How is the complexity of movement distributed amongst the areas of the cortex?
31% of corticospinal tract neurons are from the primary motor cortex
29% from the premotor and supplementary motor cortex
the remaining 40% from neurons in the primary somatic sensory cortex and posterior parietal cortex
This distribution is indicative of the complexity and multiple muscles that need to be activated for coordinated/smooth movements.
Regions of the human cerebral cortex and other areas concerned with control of voluntary movement
Prefrontal Cortex
Premotor Cortex
Supplementary Motor Area
Motor Cortex
Primary Somatic Sensory Cortex
Posterior Parietal Cortex
Damage to cerebellum leads to?
Ataxia and tremors
Cerebellum provides coordinated muscle activity through input from the contracting muscles and then relaying signals to the primary motor cortex
Basal ganglia are composed of several nuclei and three major biochemical pathways that influence the motor cortex via thalamus
Dopaminergic
Cholinergic
GABAergic
Disease of these pathways lead to hyperkietic (Parkinson’s) or hypokinetic muscle conditions
How can contractile muscle strength be increased?

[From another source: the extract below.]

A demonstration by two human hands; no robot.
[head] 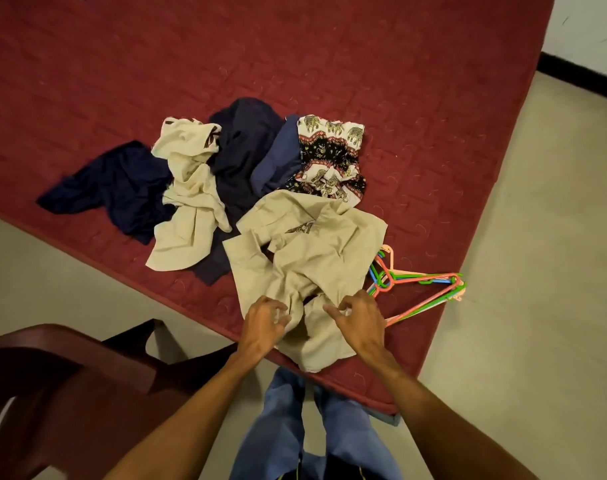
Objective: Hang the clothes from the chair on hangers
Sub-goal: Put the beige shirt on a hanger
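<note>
A crumpled beige shirt lies on the near corner of the red bed. My left hand has its fingers curled into the shirt's lower edge. My right hand pinches the cloth beside it, its index finger stretched left over the fabric. A bundle of coloured plastic hangers lies just right of the shirt, partly under it. Behind are a cream shirt, dark navy clothes and an elephant-print garment. The dark brown chair stands at the lower left with nothing on its visible part.
The bed's corner points toward me, with pale floor on both sides. My legs in blue trousers stand at the bed's edge. A white wall with black skirting is at the upper right.
</note>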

Contractile muscle strength
can be increased by increasing muscle size through exercise training programs and through the action of anabolic steroids such as testosterone.
Work performed by muscles
Force applied x distance force applied
Power vs strength
Power is work over period of time
Is power output greater during a 100 m dash or running a mile?
100 m dash
Maximal power out declines with duration of muscle contraction
Endurance
time a task can be sustained before exhaustion
Determinant of endurance is glycogen stores in muscle from one’s diet
High carb diet: high glycogen stores (40 g/Kg)
Mixed diet: 20 g/Kg
High fat: 6g/Kg
Why is ATP a good source of energy?
- The last 2 phosphate bonds are high energy
- Only good for 3 seconds of maximal muscle power
- need continuous supply of ATP
Phosphocreatine
Broken down into creatine and phosphate
Muscles have 2-4x more stored than ATP
Phosophagen Energy System
Phosphocreatine and ATP energy storage
Sufficient to provide E for a power event like 100m dash
Glycogen-Lactic Acid System
Anaerobic Metabolism: If oxygen is not available, pyruvic acid is converted to lactic acid which diffuses out of the muscle.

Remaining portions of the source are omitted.